Quickstart
This guide will help you get started with greybox.
Basic Workflow
The typical workflow with greybox involves:
Prepare your data in a dictionary or pandas DataFrame
Use the
formulafunction to create design matrix and responseCreate and fit an ALM model
Inspect the model and make predictions
Basic Example
Here’s a simple example using the mtcars dataset:
from greybox import formula, ALM
# Prepare data as a dictionary
data = {
'mpg': [21.0, 21.0, 22.8, 21.4, 18.7, 18.1, 14.3, 24.4, 22.8, 19.2],
'wt': [2.620, 2.875, 2.320, 3.215, 3.440, 3.460, 3.570, 3.190, 3.150, 3.440],
'am': [1, 1, 1, 0, 0, 0, 0, 1, 1, 1],
}
# Parse the formula and get X (design matrix) and y (response)
y, X = formula("mpg ~ wt + am", data)
# Create and fit the model
model = ALM(distribution="dnorm", loss="likelihood")
model.fit(X, y)
# View coefficients
print("Intercept:", model.intercept_)
print("Coefficients:", model.coef_)
# Make predictions
predictions = model.predict(X)
print("Predicted values:", predictions.mean)
Using Different Distributions
greybox supports many distributions for different types of data:
# Normal distribution (default)
model = ALM(distribution="dnorm", loss="likelihood")
# Laplace distribution (heavier tails)
model = ALM(distribution="dlaplace", loss="likelihood")
# Log-normal distribution (for positive data)
model = ALM(distribution="dlnorm", loss="likelihood")
# Poisson distribution (for count data)
model = ALM(distribution="dpois", loss="likelihood")
Prediction Intervals
You can obtain prediction intervals for forecasts:
result = model.predict(X, interval="prediction", level=0.95)
print("Mean:", result.mean)
print("Lower bound:", result.lower)
print("Upper bound:", result.upper)
Formula Syntax
The formula parser supports various transformations:
# Basic formula
y, X = formula("y ~ x1 + x2", data)
# With intercept (default)
y, X = formula("y ~ 1 + x1 + x2", data)
# Without intercept
y, X = formula("y ~ 0 + x1 + x2", data)
# Log transformation
y, X = formula("log(y) ~ log(x1) + x2", data)
# Polynomial terms
y, X = formula("y ~ x1 + I(x1^2)", data)
# Interactions
y, X = formula("y ~ x1 * x2", data)
Model Summary
Get detailed model information:
summary = model.summary()
print(summary)
ARIMA Orders
The orders parameter allows you to include AR (autoregressive) terms and
differencing in your model, similar to ARIMA:
from greybox import formula, ALM
import pandas as pd
# Load mtcars dataset (included with greybox)
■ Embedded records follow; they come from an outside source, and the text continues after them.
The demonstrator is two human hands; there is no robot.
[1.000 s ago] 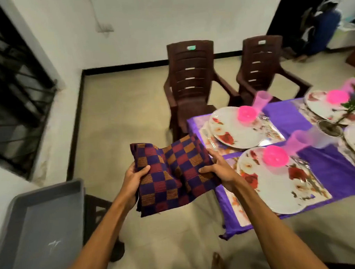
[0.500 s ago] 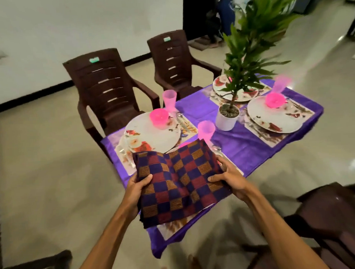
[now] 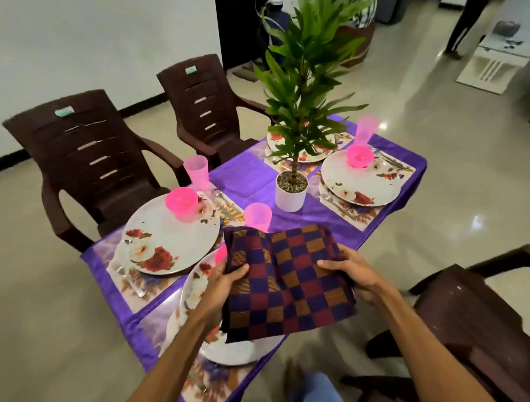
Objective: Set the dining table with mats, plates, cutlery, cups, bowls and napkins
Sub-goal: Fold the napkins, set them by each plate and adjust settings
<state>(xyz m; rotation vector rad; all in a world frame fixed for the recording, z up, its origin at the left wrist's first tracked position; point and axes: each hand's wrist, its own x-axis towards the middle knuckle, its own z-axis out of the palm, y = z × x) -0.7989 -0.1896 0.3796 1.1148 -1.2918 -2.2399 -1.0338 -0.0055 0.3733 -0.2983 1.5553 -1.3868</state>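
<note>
Napkin step in hand. Both hands grip the folded checked cloth napkins (image 3: 287, 283) in purple, maroon and orange. Left hand (image 3: 227, 281) pinches the left edge, thumb on top; right hand (image 3: 352, 277) holds the right edge the same way. The bundle hangs over the near corner of the purple-clothed desk (image 3: 247, 174), above the nearest white floral plate (image 3: 198, 292); I cannot tell if it touches. Floral mats, plates, cutlery, a pink plastic cup (image 3: 257, 217) and a pink bowl (image 3: 181, 201) look laid at each place. No napkin lies on the desk, so I judge this the last item. Next move calls for one hand to keep the bundle while the other peels off a single napkin and lays it beside the near plate, clear of the cup. Writing: a pale green sticker (image 3: 64, 111) on the brown plastic chair (image 3: 95, 165) back, too small to read; no brand visible.
</note>
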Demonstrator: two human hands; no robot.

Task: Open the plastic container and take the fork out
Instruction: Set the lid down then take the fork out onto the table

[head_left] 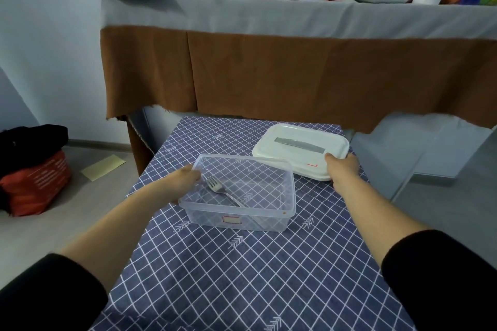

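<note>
A clear plastic container (285, 191) stands open in the middle of the small table. A metal fork (222, 191) lies inside it, tines toward the far left corner. My left hand (185, 179) grips the container's left wall. The white lid (300, 149) lies flat on the table behind and to the right of the container. My right hand (343, 169) holds the lid's near right corner, thumb on top.
The table carries a blue checked cloth (242, 271). Behind it stands a taller table draped in grey and brown cloth (269, 62), with books, bottles and a red basket on top. On the floor at the left lie an orange bag (35, 183) and a yellow paper (103, 166).
</note>
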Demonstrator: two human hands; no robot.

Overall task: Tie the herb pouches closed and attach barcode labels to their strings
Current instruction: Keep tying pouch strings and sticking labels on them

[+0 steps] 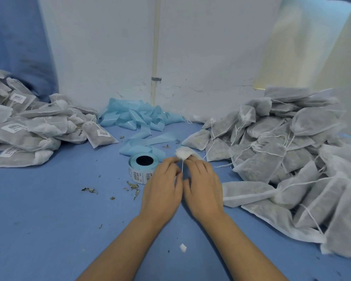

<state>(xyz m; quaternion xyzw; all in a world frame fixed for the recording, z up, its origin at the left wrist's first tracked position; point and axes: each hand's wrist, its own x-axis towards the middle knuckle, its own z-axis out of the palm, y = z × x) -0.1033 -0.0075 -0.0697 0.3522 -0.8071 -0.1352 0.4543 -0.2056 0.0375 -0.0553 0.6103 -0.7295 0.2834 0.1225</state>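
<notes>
Both hands meet over a blue table (49, 209). The left hand (162, 187) and right hand (203, 185) pinch a string (182, 167) running up to a pouch (183, 154). A label roll (143, 166) stands just left of them. Labelled pouches (28, 126) pile at left, unlabelled pouches (288, 151) at right, blue backing strip (138, 118) behind.

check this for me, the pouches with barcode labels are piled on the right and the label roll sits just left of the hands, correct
Not quite. In the head view the labelled pouches are piled on the left; the right pile shows no labels. The label roll does sit just left of the hands.
</notes>
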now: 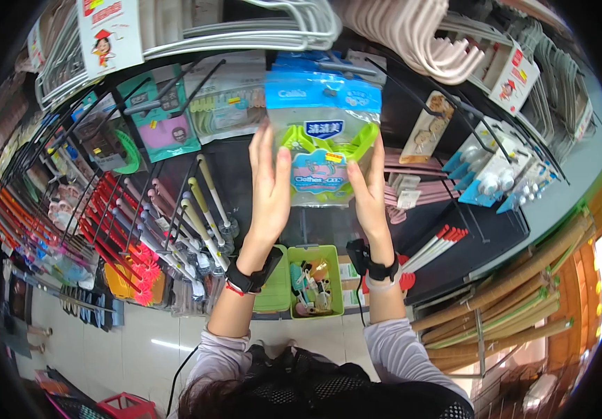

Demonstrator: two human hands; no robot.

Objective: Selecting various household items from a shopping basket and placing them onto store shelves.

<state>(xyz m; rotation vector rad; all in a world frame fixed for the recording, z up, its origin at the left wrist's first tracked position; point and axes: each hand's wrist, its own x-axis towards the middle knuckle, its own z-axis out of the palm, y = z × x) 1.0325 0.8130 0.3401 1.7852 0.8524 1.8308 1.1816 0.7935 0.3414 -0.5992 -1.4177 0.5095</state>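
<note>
A clear plastic packet (311,112) with a blue header card stands upright in front of me, showing bright green plastic pieces inside. It bears printed labels and a yellow price sticker. My left hand (269,183) grips its left side, thumb across the front. On the opposite side, my right hand (371,186) holds the packet's right edge, its thumb also on the front. More blue-topped packets (306,60) hang right behind it on a display hook. I cannot tell whether the held packet is still on that hook.
Wire hangers (248,36) and pink hangers (411,36) jut out overhead. Long-handled brushes (204,209) hang at left, carded hooks (494,173) at right. Below stands a green bin (341,283) of small goods. Rolled mats (510,304) lean at the lower right.
</note>
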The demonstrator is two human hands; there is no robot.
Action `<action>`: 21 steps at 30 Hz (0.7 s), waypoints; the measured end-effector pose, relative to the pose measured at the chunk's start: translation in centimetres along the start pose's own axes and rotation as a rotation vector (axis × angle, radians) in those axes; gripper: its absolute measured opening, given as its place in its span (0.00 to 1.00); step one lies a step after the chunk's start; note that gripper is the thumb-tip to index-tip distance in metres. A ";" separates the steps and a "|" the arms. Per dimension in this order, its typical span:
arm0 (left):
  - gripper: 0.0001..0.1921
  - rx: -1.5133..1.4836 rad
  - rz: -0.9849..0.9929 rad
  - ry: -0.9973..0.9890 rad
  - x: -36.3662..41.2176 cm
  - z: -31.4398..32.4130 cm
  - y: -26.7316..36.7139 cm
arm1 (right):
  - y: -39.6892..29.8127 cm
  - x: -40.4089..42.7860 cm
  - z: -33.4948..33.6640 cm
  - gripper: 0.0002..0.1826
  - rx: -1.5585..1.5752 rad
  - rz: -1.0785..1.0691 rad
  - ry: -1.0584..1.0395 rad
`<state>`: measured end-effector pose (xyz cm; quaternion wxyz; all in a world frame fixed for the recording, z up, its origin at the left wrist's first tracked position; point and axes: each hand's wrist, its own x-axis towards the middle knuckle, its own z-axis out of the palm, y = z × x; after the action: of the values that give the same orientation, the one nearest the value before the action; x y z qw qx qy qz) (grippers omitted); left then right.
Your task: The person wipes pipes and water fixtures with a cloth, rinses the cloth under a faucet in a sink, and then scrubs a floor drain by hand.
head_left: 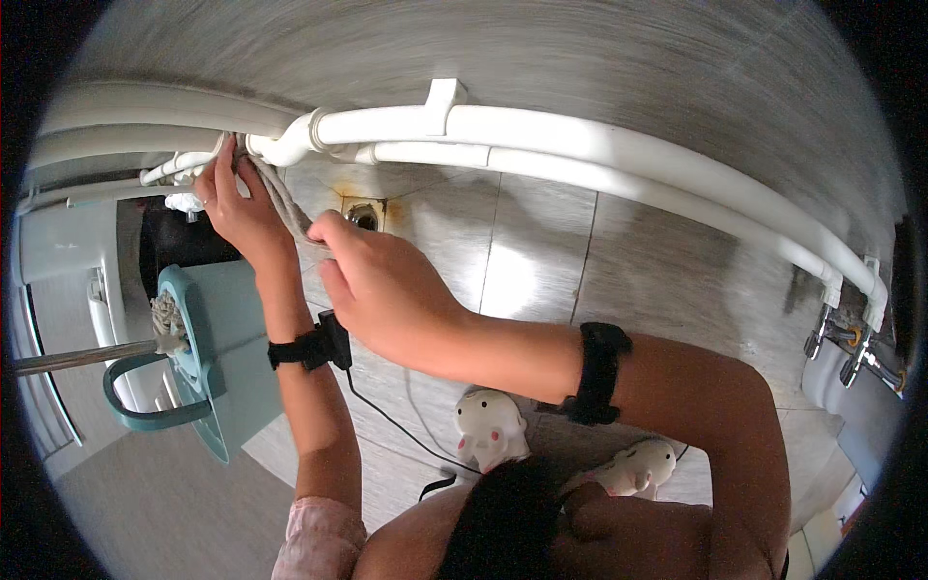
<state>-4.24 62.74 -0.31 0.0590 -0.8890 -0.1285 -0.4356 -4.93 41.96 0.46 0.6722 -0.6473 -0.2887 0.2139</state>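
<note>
A grey-brown cloth is stretched between my two hands beside the white pipes along the wall. With its fingers up at the pipe joint, my left hand holds the cloth's far part, which passes close behind the pipe there. The near end is pinched between the thumb and fingers of my right hand, just in front of a floor drain with rusty stains around it. Both wrists wear black straps. What the left fingertips touch behind the pipe is partly hidden.
A teal mop bucket with a mop handle stands at left. White animal-faced slippers are on my feet below. Metal valves are at far right. A black cable hangs from the left wrist.
</note>
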 end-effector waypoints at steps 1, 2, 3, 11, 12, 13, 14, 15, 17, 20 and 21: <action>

from greybox import mtcars
data = mtcars.to_dict(orient="list")
# Parse formula
y, X = formula("mpg ~ wt", data)
# Fit model with AR(1) term
model = ALM(distribution="dnorm", orders=(1, 0, 0))
model.fit(X, y)
print("AR(1) model coefficients:")
print("Intercept:", model.intercept_)
print("wt:", model.coef[0])
print("mpgLag1:", model.coef[1])
# Fit model with AR(2) terms
model2 = ALM(distribution="dnorm", orders=(2, 0, 0))
model2.fit(X, y)
print("\nAR(2) model coefficients:")
print("Intercept:", model2.intercept_)
print("wt:", model2.coef[0])
print("mpgLag1:", model2.coef[1])
print("mpgLag2:", model2.coef[2])
The orders parameter is a tuple (p, d, q):
p: AR (autoregressive) order - number of lagged response variablesd: Differencing order - order of differencing for non-stationary dataq: MA (moving average) order - not yet implemented
Note: MA(q) is not supported and will raise an error if used.